I'm pretty sure Lisp and Forth are simpler than C.

[-] Kissaki@programming.dev 6 points 3 days ago

Does the Linux Kernel use simple C though?

I think and assume they use enforced guidelines, custom types and tooling to make it workable. By that point C is no longer simple. You extended the language to make it safe, and ended up with the same complexity.

[-] Diplomjodler3@lemmy.world 1 points 3 days ago

That's pretty much the impression I've been getting from following the whole thing very loosely.

[-] possiblylinux127@lemmy.zip 0 points 4 days ago

Honestly both takes a bad. On the one hand you should be open to new idea but on the other it is wise to stick with old and tested.
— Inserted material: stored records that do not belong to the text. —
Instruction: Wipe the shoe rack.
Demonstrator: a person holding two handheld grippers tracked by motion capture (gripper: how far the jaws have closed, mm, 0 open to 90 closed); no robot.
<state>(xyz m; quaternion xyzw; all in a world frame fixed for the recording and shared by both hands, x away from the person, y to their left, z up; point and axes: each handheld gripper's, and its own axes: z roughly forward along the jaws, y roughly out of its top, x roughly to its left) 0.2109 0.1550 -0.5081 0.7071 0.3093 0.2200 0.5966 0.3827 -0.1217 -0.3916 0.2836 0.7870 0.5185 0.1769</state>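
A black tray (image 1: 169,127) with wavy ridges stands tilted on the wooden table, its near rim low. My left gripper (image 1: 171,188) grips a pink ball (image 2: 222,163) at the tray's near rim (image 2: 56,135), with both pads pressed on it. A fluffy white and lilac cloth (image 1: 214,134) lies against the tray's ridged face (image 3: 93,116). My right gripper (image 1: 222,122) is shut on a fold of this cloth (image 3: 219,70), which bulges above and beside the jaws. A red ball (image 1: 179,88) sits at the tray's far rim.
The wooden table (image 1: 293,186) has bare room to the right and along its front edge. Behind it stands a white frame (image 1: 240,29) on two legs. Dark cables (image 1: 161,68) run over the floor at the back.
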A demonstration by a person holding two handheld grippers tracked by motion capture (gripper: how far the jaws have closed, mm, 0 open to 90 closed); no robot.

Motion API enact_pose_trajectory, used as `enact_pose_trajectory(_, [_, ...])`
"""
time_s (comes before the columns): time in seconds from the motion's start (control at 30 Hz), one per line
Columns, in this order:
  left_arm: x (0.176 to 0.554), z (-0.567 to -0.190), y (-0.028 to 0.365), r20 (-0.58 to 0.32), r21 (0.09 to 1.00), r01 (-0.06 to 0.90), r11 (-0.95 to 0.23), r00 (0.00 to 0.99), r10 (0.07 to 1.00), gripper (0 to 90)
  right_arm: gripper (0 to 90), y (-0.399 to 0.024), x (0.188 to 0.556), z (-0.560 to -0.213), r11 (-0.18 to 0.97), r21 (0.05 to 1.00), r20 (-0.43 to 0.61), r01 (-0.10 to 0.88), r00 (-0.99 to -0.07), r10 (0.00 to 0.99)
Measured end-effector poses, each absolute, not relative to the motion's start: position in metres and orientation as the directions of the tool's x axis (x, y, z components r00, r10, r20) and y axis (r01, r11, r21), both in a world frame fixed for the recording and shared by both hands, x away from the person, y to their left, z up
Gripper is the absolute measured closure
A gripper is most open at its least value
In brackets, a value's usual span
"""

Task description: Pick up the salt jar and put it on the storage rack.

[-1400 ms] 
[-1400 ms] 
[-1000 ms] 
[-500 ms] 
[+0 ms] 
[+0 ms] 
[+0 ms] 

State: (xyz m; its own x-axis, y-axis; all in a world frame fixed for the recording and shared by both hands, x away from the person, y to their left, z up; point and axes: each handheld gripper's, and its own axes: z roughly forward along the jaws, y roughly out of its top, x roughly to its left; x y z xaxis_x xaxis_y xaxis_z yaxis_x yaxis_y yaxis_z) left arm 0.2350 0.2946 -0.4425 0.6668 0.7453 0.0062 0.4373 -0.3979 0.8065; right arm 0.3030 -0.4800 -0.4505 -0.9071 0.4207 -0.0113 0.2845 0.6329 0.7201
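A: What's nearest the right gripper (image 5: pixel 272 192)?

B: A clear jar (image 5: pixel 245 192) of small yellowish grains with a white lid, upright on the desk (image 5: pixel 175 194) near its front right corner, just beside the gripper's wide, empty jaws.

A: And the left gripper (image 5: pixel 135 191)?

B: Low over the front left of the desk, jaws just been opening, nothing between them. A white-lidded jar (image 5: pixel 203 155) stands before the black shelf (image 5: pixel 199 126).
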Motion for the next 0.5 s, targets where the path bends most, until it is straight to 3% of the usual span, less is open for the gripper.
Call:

Rust is still a lot newer and less well tested. It isn't going to replace C any time soon but it is cool that we have some Rust code in the kernel.

[-] FizzyOrange@programming.dev 13 points 3 days ago

it is wise to stick with old and tested.

You mean old and known to cause endless security vulnerabilities.

[-] possiblylinux127@lemmy.zip -3 points 3 days ago

Poorly written code causes security problems regardless. C code written these days follows proper security practices so it is less of an issue. Its the random code from 2005 you need to be worried about.

[-] Kissaki@programming.dev 7 points 3 days ago* (last edited 3 days ago)

I'm very skeptical of sticking to "old and tested" without reasoning.

If you're talking about the implementation, if they're making changes it's no longer "well tested". If it's undocumented, it's not approachable. If you're talking about toolchain, if the old is unapproachable because of inherent toolchain barriers, and custom toolchain dialects, I think it's good to question.

There may also be something to say about them struggling to get new contributors and maintainers (from what I heard/read).